# WHAT NEEDS TO BE DONE
Some of the lines below need repeating. Reproduce exactly those between the lines holding "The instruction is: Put" and "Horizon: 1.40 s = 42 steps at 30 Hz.", inclusive.

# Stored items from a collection
==============================
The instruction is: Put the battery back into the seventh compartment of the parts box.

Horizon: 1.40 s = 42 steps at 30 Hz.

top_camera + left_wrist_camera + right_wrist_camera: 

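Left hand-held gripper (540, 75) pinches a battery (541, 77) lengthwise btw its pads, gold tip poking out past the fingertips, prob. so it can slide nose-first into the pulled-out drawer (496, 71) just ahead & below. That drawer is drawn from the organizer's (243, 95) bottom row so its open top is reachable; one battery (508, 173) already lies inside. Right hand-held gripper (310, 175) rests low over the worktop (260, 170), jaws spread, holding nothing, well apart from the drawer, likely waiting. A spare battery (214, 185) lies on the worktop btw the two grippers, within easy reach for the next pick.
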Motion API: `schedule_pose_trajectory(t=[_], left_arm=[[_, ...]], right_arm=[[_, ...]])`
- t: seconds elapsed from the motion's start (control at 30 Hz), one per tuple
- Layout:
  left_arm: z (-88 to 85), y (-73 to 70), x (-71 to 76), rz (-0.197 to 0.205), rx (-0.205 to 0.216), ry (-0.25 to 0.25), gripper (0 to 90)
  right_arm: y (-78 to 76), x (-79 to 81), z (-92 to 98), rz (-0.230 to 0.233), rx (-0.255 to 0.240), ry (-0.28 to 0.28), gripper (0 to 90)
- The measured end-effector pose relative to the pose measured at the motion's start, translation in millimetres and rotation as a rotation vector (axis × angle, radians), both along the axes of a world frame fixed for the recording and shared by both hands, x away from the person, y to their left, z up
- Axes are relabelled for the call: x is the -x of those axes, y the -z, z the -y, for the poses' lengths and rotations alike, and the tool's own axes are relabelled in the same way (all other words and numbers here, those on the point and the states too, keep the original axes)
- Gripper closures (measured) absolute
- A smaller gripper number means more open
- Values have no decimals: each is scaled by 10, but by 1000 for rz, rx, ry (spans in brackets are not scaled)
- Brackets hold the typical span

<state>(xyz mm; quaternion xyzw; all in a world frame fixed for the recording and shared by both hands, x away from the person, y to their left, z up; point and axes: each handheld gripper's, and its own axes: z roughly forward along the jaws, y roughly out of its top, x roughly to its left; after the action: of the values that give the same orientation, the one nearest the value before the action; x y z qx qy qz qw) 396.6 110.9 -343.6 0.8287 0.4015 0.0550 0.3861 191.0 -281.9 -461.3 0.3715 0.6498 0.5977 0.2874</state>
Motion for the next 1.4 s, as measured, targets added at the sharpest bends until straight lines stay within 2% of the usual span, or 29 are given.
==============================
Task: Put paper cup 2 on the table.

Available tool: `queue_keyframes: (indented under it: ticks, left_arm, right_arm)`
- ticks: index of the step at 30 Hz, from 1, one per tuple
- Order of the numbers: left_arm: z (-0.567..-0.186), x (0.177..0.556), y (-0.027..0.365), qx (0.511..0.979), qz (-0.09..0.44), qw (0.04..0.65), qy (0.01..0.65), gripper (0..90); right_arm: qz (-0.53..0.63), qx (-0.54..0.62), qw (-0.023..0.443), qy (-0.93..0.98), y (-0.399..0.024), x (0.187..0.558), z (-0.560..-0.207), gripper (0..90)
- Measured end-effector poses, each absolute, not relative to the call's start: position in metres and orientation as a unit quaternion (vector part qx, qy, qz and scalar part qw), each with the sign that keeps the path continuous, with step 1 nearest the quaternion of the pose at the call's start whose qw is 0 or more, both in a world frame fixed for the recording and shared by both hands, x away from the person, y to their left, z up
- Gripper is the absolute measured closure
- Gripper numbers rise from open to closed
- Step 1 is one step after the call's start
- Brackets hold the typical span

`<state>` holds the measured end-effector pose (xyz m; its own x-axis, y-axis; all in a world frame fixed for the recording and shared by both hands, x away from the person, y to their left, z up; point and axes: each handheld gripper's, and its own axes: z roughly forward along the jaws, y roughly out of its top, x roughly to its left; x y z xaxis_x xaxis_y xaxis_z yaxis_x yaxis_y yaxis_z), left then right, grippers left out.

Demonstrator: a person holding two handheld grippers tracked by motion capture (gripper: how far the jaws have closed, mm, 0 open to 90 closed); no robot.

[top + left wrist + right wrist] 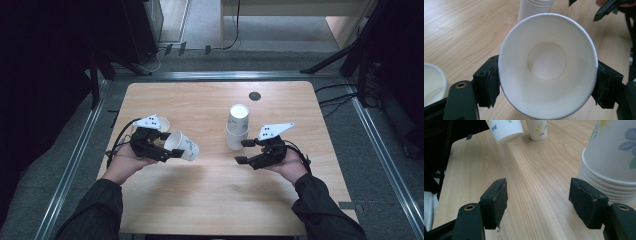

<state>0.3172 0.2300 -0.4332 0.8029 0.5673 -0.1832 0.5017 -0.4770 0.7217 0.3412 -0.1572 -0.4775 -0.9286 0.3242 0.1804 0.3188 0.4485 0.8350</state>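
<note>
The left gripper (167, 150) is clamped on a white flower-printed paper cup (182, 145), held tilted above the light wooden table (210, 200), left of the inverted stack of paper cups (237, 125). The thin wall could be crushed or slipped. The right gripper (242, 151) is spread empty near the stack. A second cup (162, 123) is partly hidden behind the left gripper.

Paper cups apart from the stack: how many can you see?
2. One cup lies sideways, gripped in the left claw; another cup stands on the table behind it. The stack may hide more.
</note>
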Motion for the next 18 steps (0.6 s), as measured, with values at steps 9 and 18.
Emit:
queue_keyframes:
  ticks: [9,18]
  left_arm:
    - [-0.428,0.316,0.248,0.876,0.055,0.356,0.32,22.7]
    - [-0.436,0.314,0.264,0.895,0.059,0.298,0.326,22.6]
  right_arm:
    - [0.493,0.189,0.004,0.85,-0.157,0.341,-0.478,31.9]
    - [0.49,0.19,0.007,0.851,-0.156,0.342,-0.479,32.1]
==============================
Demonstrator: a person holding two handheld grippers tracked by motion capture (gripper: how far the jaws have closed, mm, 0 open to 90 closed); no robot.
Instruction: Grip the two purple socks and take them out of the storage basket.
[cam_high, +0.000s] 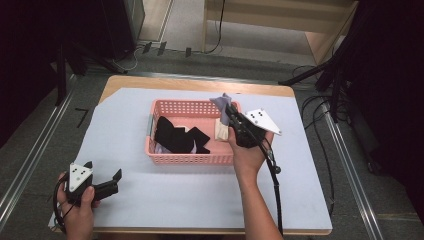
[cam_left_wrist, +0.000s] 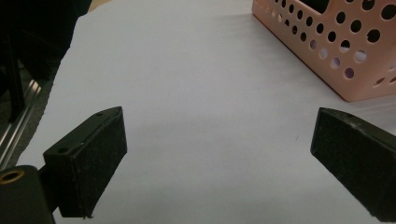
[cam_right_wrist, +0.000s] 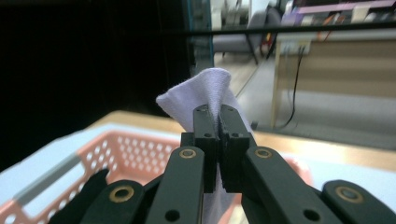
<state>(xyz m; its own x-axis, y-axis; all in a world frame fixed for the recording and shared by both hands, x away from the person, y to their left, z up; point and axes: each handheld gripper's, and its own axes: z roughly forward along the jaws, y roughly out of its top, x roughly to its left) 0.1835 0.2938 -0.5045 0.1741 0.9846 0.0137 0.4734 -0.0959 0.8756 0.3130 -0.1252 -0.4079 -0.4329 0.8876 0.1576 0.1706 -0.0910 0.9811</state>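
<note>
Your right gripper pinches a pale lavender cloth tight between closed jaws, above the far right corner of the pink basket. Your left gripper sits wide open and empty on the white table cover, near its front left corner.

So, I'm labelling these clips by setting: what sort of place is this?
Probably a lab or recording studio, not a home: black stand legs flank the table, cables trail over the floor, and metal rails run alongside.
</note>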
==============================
# RESPONSE TO THE TASK
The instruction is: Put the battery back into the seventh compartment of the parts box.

Horizon: 1.40 s = 42 steps at 30 Hz.

No additional output will be produced.